If there are load-imbalance among MPI processes, I was wondering how that will show up.. We've seen load imbalance in compute (e.g., local SuperLU with an irregular mesh), but because we did not have MPI_Barrier
before solve, the imbalance could also show up in solve (e.g., with GMRES's orthogonalization)?
@jhux2 that's usually what I do. If a particular timer region has an mpi barrier and I see the min is small but the average is large, than I assume (although probably not always true) that there's one or more ranks waiting for a rank to "catch up". As @iyamazaki mentioned, there might be a timer region with load imbalance but it's not clear which one it could be (or whether the imbalance is even captured in a timer region). I think a well place mpi barrier before the timer region at least rules out specific regions from being the issue. It would be good to have that as a runtime option instead of having to manually add the barrier and rebuild.

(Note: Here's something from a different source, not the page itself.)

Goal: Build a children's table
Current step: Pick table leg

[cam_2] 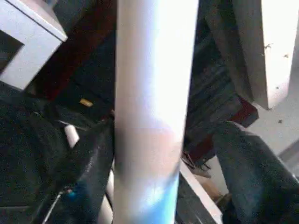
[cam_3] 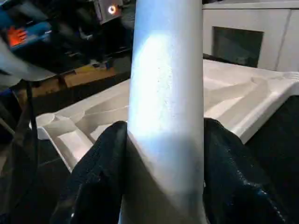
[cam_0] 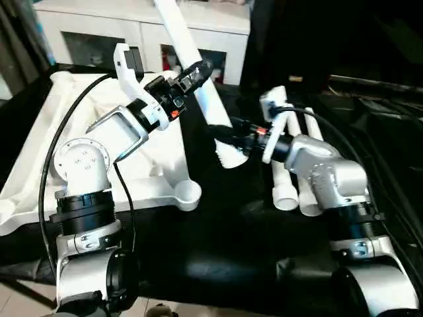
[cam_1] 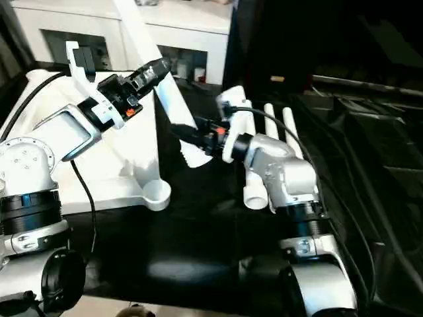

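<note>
The white tabletop (cam_0: 33, 152) lies underside up on the black table at my left, its round corner socket (cam_0: 188, 192) nearest the middle. One white leg (cam_0: 213, 105) slants in the air from upper left down to its ridged end (cam_0: 231, 157) above the black surface. My right gripper (cam_0: 225, 135) is shut on the leg low down, with both fingers (cam_3: 100, 172) pressed against the tube (cam_3: 166, 116). My left gripper (cam_0: 198, 69) straddles the leg (cam_2: 149, 116) higher up and is open: one finger (cam_2: 93, 168) lies along it, the other (cam_2: 252, 172) stands apart.
Spare white legs (cam_0: 285, 178) lie side by side on the black table, just behind my right forearm. A white cabinet (cam_0: 99, 33) with glass doors stands behind the tabletop. Dark clutter lies at the far right.
</note>
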Controlling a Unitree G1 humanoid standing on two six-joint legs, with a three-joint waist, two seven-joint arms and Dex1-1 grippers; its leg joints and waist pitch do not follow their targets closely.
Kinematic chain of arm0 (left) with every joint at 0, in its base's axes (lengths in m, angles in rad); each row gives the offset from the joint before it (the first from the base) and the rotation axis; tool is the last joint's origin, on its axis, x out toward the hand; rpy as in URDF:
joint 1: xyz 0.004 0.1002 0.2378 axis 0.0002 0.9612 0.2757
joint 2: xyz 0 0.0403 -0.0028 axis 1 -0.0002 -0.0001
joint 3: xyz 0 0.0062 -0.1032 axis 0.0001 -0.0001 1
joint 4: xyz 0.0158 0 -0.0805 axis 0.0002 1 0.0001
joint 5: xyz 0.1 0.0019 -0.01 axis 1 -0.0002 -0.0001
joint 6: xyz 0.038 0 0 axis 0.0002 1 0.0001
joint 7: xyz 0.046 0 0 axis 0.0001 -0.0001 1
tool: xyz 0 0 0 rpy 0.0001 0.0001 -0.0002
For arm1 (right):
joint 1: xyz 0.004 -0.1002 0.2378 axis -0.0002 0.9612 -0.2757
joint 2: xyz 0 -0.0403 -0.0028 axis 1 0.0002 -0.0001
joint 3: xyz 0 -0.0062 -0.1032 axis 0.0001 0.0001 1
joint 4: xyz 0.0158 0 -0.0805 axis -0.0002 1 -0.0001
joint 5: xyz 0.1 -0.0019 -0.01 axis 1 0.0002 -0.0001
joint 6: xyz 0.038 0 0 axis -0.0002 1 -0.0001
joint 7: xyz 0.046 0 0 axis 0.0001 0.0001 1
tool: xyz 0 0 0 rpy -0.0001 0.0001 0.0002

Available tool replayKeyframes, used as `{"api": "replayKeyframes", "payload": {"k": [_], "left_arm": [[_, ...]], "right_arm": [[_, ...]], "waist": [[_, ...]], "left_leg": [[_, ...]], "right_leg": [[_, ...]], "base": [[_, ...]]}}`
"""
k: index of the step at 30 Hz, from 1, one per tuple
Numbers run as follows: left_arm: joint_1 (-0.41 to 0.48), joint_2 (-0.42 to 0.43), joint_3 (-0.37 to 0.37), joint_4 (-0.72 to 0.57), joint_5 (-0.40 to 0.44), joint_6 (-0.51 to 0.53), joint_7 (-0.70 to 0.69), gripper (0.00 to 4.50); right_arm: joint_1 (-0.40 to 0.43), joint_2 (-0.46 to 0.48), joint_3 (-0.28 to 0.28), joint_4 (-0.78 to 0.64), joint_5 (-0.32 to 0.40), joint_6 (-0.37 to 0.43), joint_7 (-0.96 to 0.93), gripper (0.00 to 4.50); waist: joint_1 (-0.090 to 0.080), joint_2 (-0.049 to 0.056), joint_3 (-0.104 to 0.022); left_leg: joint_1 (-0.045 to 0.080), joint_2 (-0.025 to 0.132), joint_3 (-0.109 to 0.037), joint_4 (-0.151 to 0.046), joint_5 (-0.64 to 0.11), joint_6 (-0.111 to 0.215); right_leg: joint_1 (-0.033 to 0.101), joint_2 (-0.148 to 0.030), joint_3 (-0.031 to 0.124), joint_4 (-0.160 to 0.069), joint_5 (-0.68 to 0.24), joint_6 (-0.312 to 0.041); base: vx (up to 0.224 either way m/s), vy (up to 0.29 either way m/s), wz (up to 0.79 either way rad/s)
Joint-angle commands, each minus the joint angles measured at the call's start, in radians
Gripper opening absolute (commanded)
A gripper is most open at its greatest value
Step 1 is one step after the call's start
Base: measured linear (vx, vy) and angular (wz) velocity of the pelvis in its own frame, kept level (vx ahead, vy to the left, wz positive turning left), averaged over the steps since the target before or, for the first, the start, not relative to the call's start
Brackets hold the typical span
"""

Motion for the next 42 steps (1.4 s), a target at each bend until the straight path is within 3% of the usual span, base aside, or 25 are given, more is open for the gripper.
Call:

Also, is Kokkos profiling a runtime option?
Yes. You just need to set the right environment variable to point to the Kokkos profiling library of your choice.
See: https://github.com/kokkos/kokkos-tools/wiki
@jewatkins Fwiw, MueLu has a runtime option to add barriers to its timers.
Also, is Kokkos profiling a runtime option?
Yes. You just need to set the right environment variable to point to the Kokkos profiling library of your choice.
See: https://github.com/kokkos/kokkos-tools/wiki
Ah okay, I was thinking of a runtime option to just turn on timer fencing without having to build/use a kokkos profiling tool that will not be used. Victor suggested this already. I think I'm 0/2 so far on making this a thing :(
@jewatkins Fwiw, MueLu has a runtime option to add barriers to its timers.
Very nice, I'll have to try that. If it's in Teuchos, maybe we can avoid having to do that for all packages?
@jewatkins - there are runtime functions you can call to set the profiler in kokkos to avoid having to export env variables. We do this in empire to set our own profiler tools. I can show you this after our meeting later today.
There is also a Teuchos::SyncTimeMonitor
. But I don't think there is a global option to swap that in for the regular time monitor.
This issue has had no activity for 365 days and is marked for closure. It will be closed after an additional 30 days of inactivity.
If you would like to keep this issue open please add a comment and/or remove the MARKED_FOR_CLOSURE
label.
If this issue should be kept open even with no activity beyond the time limits you can add the label DO_NOT_AUTOCLOSE
.
If it is ok for this issue to be closed, feel free to go ahead and close it. Please do not add any comments or change any labels or otherwise touch this issue unless your intention is to reset the inactivity counter for an additional year.
This issue was closed due to inactivity for 395 days.